Two weeks before news broke that the IRS had targeted conservative groups for special scrutiny of their tax-exempt applications, a moderate GOP organization received word it was being audited — a move its organizers said suggests the tax agency’s scrutiny included non-tea party political groups.
Meanwhile the House’s top investigator, Oversight and Government Reform Committee Chairman Darrell E. Issa, released partial transcripts Sunday of interviews with IRS employees that the congressman said show officials in Washington were aware of the scrutiny.
The uneven scrutiny was “a problem that was coordinated in all likelihood right out of Washington headquarters and we’re getting to proving it,” said Mr. Issa, California Republican, on CNN’s “State of the Union.”
“My gut tells me that too many people knew this wrongdoing was going on before the election and at least by some sort of convenient, benign neglect allowed it to go on through the election,” Mr. Issa said. “I’m not making any allegations as to motive, that they set out to do it. But certainly people knew it was happening.”
The latest accusations come as IRS officials prepare for yet another series of hearings on Capitol Hill, where lawmakers are now investigating everything from the agency’s management to the way IRS staffers spend money on travel and conferences.
“The IRS is an agency in crisis,” said Mr. Issa on Friday, upon announcing that he has scheduled a hearing Thursday to look at IRS spending on lavish hotel suites and high-dollar entertaining. “The oversight committee will examine these egregious abuses of the public trust and an IRS culture that shuns accountability.”
“Their paid liar, their spokesperson he’s still making up things about what happened and calling this a local rogue,” said Mr. Issa, referencing a photo of White House spokesman Jay Carney. “The president’s spokesman — spokesperson — is saying whatever’s convenient at the time. The story changes.”

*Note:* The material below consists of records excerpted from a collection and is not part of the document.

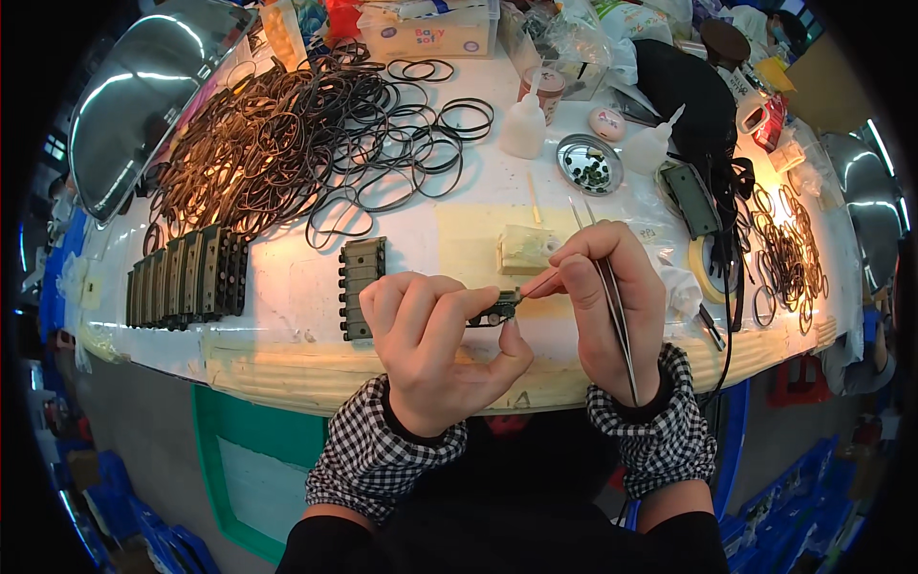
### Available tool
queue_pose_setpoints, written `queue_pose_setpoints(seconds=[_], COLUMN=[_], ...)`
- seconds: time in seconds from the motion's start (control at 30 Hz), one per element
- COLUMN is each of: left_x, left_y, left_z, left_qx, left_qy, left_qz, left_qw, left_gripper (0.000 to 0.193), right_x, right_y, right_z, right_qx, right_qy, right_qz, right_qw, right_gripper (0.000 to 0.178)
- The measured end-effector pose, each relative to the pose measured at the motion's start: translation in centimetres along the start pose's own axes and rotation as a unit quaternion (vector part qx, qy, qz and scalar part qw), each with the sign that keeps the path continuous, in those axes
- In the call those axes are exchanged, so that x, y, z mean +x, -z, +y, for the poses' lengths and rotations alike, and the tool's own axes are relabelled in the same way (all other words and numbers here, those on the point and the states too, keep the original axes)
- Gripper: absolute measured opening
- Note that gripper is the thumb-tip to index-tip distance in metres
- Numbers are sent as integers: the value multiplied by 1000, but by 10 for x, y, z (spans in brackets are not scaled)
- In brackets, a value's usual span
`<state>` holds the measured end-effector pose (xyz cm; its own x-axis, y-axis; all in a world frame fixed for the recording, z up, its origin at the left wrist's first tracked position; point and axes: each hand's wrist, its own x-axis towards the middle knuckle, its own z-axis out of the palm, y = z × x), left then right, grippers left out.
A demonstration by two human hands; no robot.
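Observation:
A small dark green plastic model part point(497, 311) is pinched between the thumb and forefinger of my left hand point(421, 349); the fingers hide some of it. My right hand point(617, 297) grips metal tweezers point(618, 330) against the palm, their tips pointing away from me. Its thumb and forefinger reach to the part's right end, where a tiny piece may be hidden. A cream block point(524, 251) lies just beyond the hands. To the left of my left hand stands a green ribbed piece with wheel-like knobs point(361, 287).
Several similar green pieces point(191, 277) stand in a row at left. A tangled heap of dark bands point(277, 143) spreads behind. A round metal dish point(562, 165) of tiny dark parts, white squeeze bottles point(523, 126) and a tape roll point(706, 273) lie beyond. Lamp shades point(143, 96) flank the table.

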<state>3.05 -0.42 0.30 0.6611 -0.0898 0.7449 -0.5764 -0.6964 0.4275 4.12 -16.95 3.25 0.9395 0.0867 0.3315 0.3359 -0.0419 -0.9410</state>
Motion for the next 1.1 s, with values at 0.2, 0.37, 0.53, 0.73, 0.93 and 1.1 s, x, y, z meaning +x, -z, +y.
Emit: queue_pose_setpoints(seconds=[0.2,0.37,0.53,0.73,0.93,1.1], left_x=[-1,0,-1,-1,1,0], left_y=[2,0,2,0,3,3], left_z=[0,0,0,-1,0,0], left_qx=[6,3,5,3,8,13], left_qy=[3,-3,-2,-6,-14,-4], left_qz=[1,8,5,7,6,17], left_qw=[1000,1000,1000,1000,1000,1000], left_gripper=[29,29,29,29,28,28], right_x=[1,0,11,21,14,-9], right_y=[-3,-1,9,15,18,14], right_z=[4,4,5,18,4,-19], right_qx=[4,8,-148,-397,-417,-216], right_qy=[20,19,128,197,198,99], right_qz=[-6,3,115,81,71,4], right_qw=[1000,1000,974,893,884,971], right_gripper=[7,9,7,10,26,39])
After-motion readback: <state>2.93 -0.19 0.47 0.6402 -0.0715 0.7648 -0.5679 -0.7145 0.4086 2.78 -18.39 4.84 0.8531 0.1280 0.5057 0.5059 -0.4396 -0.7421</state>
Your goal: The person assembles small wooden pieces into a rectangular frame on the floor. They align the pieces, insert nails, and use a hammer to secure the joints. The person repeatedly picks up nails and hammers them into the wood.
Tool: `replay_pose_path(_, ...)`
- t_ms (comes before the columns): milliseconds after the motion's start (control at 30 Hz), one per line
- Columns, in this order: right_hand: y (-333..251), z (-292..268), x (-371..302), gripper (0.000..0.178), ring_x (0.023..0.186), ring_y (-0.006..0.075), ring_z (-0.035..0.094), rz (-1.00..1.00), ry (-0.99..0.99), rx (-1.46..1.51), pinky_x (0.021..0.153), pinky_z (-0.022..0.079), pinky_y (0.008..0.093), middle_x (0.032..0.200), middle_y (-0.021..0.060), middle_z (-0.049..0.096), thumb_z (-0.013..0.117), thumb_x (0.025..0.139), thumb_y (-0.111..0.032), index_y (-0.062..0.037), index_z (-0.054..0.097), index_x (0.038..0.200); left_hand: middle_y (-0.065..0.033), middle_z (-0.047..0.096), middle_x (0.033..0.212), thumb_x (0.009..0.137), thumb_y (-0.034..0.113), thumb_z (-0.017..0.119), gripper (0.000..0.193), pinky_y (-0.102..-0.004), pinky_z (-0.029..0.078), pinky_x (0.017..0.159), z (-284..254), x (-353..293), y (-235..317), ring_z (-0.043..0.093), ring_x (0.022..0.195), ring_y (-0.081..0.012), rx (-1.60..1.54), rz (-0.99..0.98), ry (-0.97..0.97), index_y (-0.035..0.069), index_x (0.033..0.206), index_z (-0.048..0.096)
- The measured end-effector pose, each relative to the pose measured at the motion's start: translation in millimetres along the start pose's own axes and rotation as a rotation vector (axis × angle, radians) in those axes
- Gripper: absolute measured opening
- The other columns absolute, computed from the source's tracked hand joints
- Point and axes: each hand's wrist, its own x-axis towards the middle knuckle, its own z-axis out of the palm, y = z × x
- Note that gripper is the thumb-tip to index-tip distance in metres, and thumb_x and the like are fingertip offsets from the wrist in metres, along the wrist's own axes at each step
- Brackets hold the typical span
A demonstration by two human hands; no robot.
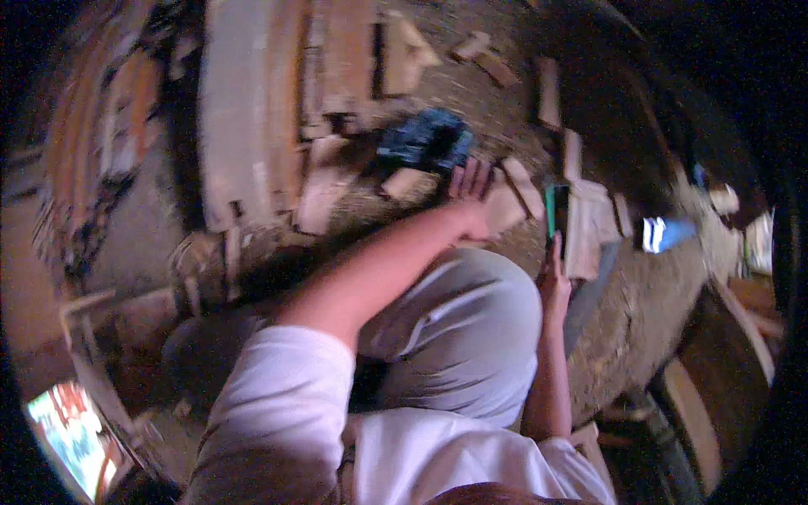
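The pale wooden block [507, 209] lies on the earthen floor [648, 307] just right of the left hand [473, 200] and to the far left of the right hand [555, 282], so the left is nearer. The left hand's fingers spread toward the far side; blur hides whether the palm bears on the block. The right hand reaches the near end of a slim green-edged object [551, 209], its long axis running near to far; whether the fingers pinch it, I cannot tell.

The view is dim, grainy and motion-blurred, with a glaring patch [71, 433] at lower left.
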Motion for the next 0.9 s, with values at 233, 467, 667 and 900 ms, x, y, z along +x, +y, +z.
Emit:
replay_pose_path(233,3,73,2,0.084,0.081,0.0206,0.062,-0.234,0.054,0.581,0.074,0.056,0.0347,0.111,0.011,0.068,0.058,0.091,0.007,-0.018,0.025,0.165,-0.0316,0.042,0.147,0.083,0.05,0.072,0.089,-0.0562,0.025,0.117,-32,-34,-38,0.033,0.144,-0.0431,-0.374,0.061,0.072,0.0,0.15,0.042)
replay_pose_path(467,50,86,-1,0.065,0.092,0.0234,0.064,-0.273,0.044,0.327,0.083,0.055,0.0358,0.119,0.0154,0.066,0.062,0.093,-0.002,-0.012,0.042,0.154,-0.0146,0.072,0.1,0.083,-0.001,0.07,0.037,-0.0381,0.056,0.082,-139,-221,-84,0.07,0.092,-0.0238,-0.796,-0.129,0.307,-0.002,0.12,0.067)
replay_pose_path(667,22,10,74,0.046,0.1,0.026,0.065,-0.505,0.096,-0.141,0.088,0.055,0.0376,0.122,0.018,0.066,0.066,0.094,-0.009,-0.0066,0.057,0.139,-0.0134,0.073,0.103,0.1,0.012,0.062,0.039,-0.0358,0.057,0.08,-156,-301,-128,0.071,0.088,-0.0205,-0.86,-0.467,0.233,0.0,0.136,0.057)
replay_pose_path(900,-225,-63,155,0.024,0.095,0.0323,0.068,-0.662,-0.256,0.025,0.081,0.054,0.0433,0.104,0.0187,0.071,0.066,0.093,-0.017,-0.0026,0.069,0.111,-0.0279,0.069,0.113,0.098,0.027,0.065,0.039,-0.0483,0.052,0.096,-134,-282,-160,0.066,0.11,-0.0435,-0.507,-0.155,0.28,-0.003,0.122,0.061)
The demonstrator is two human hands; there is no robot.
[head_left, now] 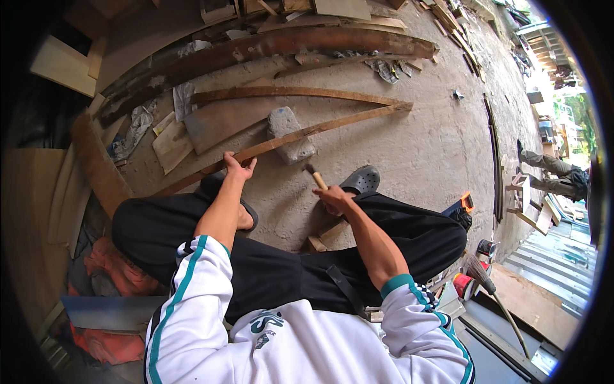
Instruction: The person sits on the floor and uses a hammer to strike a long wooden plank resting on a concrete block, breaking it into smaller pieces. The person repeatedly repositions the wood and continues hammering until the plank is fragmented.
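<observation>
Rough, dusty concrete floor [422, 160] spreads out in front of me, with wood scraps heaped along its far side. Bright daylight comes in at the right, where another person's legs [543, 163] show near some low wooden pieces.

I sit with my knees spread wide, in black trousers [288, 269] and a white top with green stripes on the sleeves. My left hand [239, 168] is closed on a long, narrow wood strip [358, 120], thumb and fingers at its near edge. The strip runs slantwise from beside my left knee, over a pale, rough block [297, 152] on the floor, and on to the right. At its far right end it meets a second strip [300, 91], which curves away behind it, so the two make a narrow point.

My right hand [332, 198] is wrapped around the handle of a small hammer [317, 178]. Its head is near the close end of the block, apart from the strip. Just beyond that hand is my grey clog [364, 180].

Behind the strips lie a flat board [224, 123], crumpled plastic [136, 125] and a long, thick brown beam [288, 43]. By my right knee are a brush [480, 271] and a red tin [465, 287]
</observation>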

Mr. Issa’s committee will look into videos his investigators obtained of lavish conferences held by the IRS, similar to those that landed the General Services Administration, another federal agency, in hot water several years ago. Mr. Issa said some of the deals worked out with hotels amounted to “kickbacks.”
The IRS says the conferences happened some time ago and that it no longer spends money so lavishly, but Mr. Issa countered that the recent revelations about the agency targeting conservatives should leave taxpayers wondering about the agency.
Also this week are a hearing with new acting IRS Commissioner Danny Werfel, whom President Obama tapped to clean up the mess, and a hearing to give some of the conservative groups who were targeted a chance to testify.
An inspector general has reported that the IRS specifically targeted conservative groups that applied for tax-exempt status, subjecting them to probing questions that agency officials now acknowledge were inappropriate.
But other groups not on the inspector general’s list have also come forward and said they felt like they got unwarranted extra scrutiny from the tax agency — and that group now includes the moderate-leaning Main Street Partnership.
The audit notice for MSP came from the same Cincinnati office that the inspector general blamed for the conservative groups’ scrutiny, said former Rep. Steven C. LaTourette, Ohio Republican, who is the head of the partnership.
IRS officials told the group they are auditing its 2009 filings, when the group was still known as the Republican Main Street Partnership. Mr. LaTourette said that raises the question of whether the IRS was targeting anyone associated with the GOP.